What you are asked to do
Would you restate the full listing word for word and omit its pictures?
^^^^^^^^
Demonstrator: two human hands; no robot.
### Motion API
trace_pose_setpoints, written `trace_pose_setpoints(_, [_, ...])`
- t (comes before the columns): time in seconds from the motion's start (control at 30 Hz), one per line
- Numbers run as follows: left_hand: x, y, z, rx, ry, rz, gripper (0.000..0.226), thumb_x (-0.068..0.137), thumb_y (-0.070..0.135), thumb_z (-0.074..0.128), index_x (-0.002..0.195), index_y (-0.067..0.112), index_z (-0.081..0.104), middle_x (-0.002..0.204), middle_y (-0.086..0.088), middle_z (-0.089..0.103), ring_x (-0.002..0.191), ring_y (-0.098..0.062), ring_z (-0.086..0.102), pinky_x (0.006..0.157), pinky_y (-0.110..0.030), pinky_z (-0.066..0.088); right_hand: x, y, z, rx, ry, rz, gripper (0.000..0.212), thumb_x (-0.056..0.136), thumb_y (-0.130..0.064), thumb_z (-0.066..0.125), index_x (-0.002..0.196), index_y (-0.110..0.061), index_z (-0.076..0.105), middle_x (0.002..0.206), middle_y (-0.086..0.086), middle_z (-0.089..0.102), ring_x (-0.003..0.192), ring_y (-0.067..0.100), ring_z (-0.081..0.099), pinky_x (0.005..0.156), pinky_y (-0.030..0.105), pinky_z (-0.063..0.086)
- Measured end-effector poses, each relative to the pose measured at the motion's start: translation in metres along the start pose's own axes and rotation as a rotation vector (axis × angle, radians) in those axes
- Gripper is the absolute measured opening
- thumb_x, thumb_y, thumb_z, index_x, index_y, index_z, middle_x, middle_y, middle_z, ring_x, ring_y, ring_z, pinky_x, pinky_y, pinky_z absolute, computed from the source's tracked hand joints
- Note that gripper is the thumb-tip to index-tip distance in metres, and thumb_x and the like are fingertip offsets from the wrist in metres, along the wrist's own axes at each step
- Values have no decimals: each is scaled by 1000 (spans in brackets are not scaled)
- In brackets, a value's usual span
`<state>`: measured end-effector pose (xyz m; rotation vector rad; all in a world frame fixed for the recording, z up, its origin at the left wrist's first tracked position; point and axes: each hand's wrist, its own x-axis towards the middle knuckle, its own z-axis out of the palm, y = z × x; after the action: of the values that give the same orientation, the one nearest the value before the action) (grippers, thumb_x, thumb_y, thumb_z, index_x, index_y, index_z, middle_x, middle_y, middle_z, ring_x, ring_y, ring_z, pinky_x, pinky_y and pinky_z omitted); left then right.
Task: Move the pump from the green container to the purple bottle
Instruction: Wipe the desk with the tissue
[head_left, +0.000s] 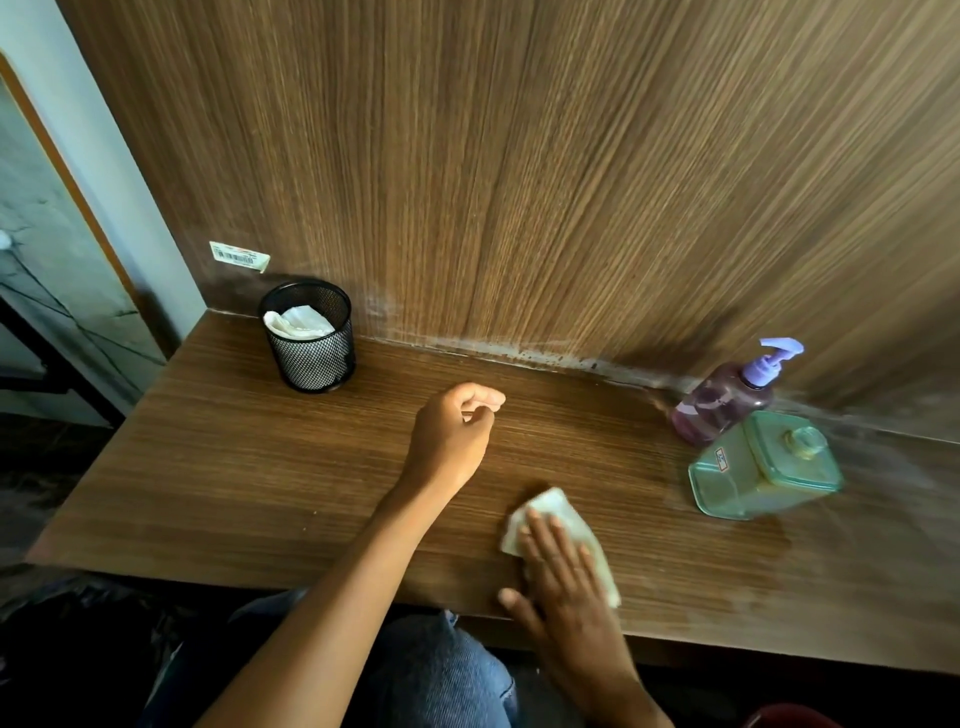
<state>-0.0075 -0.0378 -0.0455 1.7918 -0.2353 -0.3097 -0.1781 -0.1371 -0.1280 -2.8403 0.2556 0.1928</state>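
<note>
The purple bottle (719, 402) stands at the back right of the desk with the lilac pump (771, 361) on its neck. Just in front of it sits the green square container (763, 470) with a flat cap on top. My left hand (452, 434) hovers over the middle of the desk, fingers curled loosely with nothing in them. My right hand (558, 561) lies flat near the front edge, pressing a pale cloth (550, 512) onto the wood. Both hands are well left of the bottles.
A black mesh cup (311, 338) holding a crumpled white tissue stands at the back left of the wooden desk (234, 467). A wood panel wall (519, 182) rises behind, bearing a barcode sticker (240, 256). A damp-looking patch darkens the desk by the green container.
</note>
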Motion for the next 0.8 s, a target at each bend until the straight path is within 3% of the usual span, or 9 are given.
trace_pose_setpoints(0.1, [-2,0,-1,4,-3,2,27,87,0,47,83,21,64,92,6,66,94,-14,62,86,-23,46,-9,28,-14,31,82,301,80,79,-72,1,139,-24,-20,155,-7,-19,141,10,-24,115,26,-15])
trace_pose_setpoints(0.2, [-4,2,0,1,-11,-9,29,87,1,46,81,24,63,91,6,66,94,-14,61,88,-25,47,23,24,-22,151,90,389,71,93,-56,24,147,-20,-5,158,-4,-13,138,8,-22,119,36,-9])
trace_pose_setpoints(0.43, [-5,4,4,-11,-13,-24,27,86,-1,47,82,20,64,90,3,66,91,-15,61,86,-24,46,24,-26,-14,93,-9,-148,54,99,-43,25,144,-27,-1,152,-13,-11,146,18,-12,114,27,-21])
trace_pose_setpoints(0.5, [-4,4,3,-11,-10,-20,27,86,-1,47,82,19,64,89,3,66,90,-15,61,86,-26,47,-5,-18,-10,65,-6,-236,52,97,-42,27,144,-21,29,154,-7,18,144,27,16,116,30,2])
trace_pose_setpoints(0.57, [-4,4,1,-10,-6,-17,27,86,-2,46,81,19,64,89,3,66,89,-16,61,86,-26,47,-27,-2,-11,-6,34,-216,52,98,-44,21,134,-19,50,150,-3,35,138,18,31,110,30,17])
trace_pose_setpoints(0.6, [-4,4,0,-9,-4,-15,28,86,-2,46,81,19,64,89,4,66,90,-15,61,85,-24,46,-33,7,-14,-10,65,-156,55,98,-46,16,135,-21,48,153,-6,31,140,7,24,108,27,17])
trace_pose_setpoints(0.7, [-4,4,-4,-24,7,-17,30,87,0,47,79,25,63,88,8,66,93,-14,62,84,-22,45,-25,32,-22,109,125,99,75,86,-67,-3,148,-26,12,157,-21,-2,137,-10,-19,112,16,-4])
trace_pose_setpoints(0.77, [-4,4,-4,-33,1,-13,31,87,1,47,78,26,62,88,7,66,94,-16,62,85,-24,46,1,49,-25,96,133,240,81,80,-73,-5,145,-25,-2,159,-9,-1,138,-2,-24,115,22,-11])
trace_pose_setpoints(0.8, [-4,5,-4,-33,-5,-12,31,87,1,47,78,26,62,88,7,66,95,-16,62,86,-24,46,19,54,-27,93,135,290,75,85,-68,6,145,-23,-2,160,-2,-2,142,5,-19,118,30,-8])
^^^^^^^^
Final answer
Demonstrator: two human hands; no robot.
### Motion API
trace_pose_setpoints, written `trace_pose_setpoints(_, [_, ...])`
- t (comes before the columns): time in seconds from the motion's start (control at 30 Hz), one per line
- Numbers run as follows: left_hand: x, y, z, rx, ry, rz, gripper (0.000..0.226), thumb_x (-0.068..0.137), thumb_y (-0.070..0.135), thumb_z (-0.074..0.128), index_x (-0.002..0.195), index_y (-0.067..0.112), index_z (-0.081..0.104), middle_x (-0.002..0.204), middle_y (-0.086..0.088), middle_z (-0.089..0.103), ring_x (-0.002..0.191), ring_y (-0.098..0.062), ring_z (-0.086..0.102), pinky_x (0.006..0.157), pinky_y (-0.110..0.030), pinky_z (-0.066..0.088); right_hand: x, y, z, rx, ry, rz, gripper (0.000..0.212), thumb_x (-0.056..0.136), thumb_y (-0.130..0.064), thumb_z (-0.066..0.125), index_x (-0.002..0.196), index_y (-0.110..0.061), index_z (-0.076..0.105), middle_x (0.002..0.206), middle_y (-0.086..0.086), middle_z (-0.089..0.102), ring_x (-0.003..0.192), ring_y (-0.067..0.100), ring_z (-0.081..0.099), pinky_x (0.005..0.156), pinky_y (-0.030..0.105), pinky_z (-0.063..0.086)
- Measured end-effector poses, each relative to the pose measured at the motion's start: translation in metres along the start pose's own axes and rotation as a rotation vector (axis × angle, radians) in those axes
- Gripper is the absolute measured opening
- thumb_x, thumb_y, thumb_z, index_x, index_y, index_z, middle_x, middle_y, middle_z, ring_x, ring_y, ring_z, pinky_x, pinky_y, pinky_z absolute, computed from the source's tracked hand joints
- Note that gripper is the thumb-tip to index-tip distance in metres, and thumb_x and the like are fingertip offsets from the wrist in metres, along the wrist's own axes at each step
- Values have no decimals: each is scaled by 1000 (spans in brackets are not scaled)
- In brackets, a value's usual span
`<state>`: measured end-effector pose (xyz m; rotation vector rad; all in a world frame fixed for the recording, z up, its origin at the left wrist's first tracked position; point and axes: each hand's wrist, its own x-axis towards the middle knuckle, its own z-axis out of the palm, y = z × x; after the action: of the values that give the same orientation, the one nearest the value before the action) (grippers, thumb_x, thumb_y, thumb_z, index_x, index_y, index_z, middle_x, middle_y, middle_z, ring_x, ring_y, ring_z, pinky_x, pinky_y and pinky_z omitted); left then right.
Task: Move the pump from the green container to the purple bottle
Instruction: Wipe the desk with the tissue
[head_left, +0.000s] 
<state>-0.0075 -0.0378 -0.0455 1.7918 -0.2353 -0.3097 -0.1781 -0.1371 -0.1280 -2.8403 0.2556 0.1928</state>
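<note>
The purple bottle (719, 402) stands at the back right of the desk with the lilac pump (771, 361) on its neck. Just in front of it sits the green square container (763, 470) with a flat cap on top. My left hand (452, 434) hovers over the middle of the desk, fingers curled loosely with nothing in them. My right hand (558, 561) lies flat near the front edge, pressing a pale cloth (550, 512) onto the wood. Both hands are well left of the bottles.
A black mesh cup (311, 338) holding a crumpled white tissue stands at the back left of the wooden desk (234, 467). A wood panel wall (519, 182) rises behind, bearing a barcode sticker (240, 256). A damp-looking patch darkens the desk by the green container.
</note>
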Motion for the next 0.8 s, a target at each bend until the straight path is within 3% of the usual span, or 9 are given.
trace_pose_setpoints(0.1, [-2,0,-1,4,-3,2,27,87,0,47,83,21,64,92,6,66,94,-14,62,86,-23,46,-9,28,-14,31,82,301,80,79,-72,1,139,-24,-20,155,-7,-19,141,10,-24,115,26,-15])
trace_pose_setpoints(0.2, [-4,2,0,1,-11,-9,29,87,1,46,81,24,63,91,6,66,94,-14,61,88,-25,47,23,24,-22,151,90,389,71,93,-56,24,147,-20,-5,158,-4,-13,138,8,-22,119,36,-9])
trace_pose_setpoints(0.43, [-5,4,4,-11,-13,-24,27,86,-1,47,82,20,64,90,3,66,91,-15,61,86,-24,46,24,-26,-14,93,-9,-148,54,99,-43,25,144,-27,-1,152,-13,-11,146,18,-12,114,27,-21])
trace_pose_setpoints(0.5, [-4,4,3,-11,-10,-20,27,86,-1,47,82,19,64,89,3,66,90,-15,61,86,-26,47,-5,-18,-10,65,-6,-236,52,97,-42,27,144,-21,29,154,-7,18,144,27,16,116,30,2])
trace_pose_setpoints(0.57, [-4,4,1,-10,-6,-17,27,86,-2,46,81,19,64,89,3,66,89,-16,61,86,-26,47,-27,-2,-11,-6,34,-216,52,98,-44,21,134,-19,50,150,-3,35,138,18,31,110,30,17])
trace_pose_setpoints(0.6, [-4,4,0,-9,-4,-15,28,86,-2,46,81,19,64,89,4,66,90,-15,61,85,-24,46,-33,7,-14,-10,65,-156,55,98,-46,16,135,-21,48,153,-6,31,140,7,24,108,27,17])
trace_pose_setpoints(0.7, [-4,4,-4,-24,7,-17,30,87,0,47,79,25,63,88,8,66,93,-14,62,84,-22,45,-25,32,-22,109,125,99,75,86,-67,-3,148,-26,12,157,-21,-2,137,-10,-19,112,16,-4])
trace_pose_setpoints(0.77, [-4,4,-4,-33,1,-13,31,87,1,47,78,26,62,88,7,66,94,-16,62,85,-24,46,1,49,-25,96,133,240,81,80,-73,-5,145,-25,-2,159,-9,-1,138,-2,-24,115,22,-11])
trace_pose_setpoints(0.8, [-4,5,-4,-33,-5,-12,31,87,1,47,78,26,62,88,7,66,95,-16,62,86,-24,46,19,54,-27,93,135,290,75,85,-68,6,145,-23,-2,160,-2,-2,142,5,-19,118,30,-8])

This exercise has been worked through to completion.